### [Task to complete]
Quote all of the data that follows exactly as written, skipping the images.

### [Information shown]
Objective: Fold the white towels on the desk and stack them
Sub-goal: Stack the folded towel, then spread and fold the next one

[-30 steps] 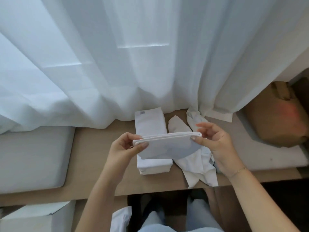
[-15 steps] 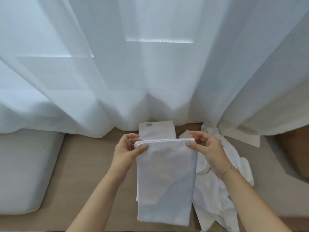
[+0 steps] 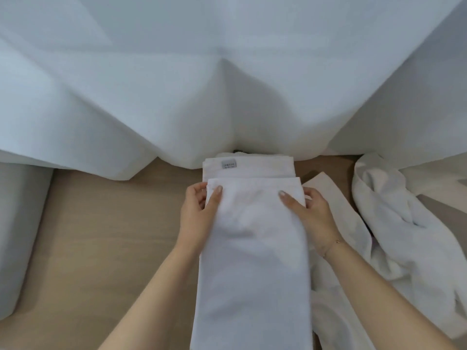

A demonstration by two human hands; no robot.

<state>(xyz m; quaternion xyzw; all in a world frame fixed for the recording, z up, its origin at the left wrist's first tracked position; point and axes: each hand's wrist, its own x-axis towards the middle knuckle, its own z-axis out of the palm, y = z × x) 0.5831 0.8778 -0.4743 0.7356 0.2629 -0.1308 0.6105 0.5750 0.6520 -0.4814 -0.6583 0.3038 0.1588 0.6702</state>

### [Problem solution]
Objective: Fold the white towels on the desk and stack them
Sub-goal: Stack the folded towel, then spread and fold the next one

[-30 steps] 
[-15 steps] 
[+0 steps] 

A demonstration by two human hands; no robot.

<state>(xyz m; quaternion xyzw; all in a world frame fixed for the recording, z up, its origin at the left wrist's first tracked position; point and axes: each hand's wrist, its own x-axis towards the middle knuckle, its own z-axis out of the palm, y = z × x) 0.5831 0.8778 -0.4743 0.7356 0.2629 -0.1308 0.6105 0.5750 0.6520 -0.4814 -0.6583 0.3038 0.1588 0.6702</state>

The output above is complete.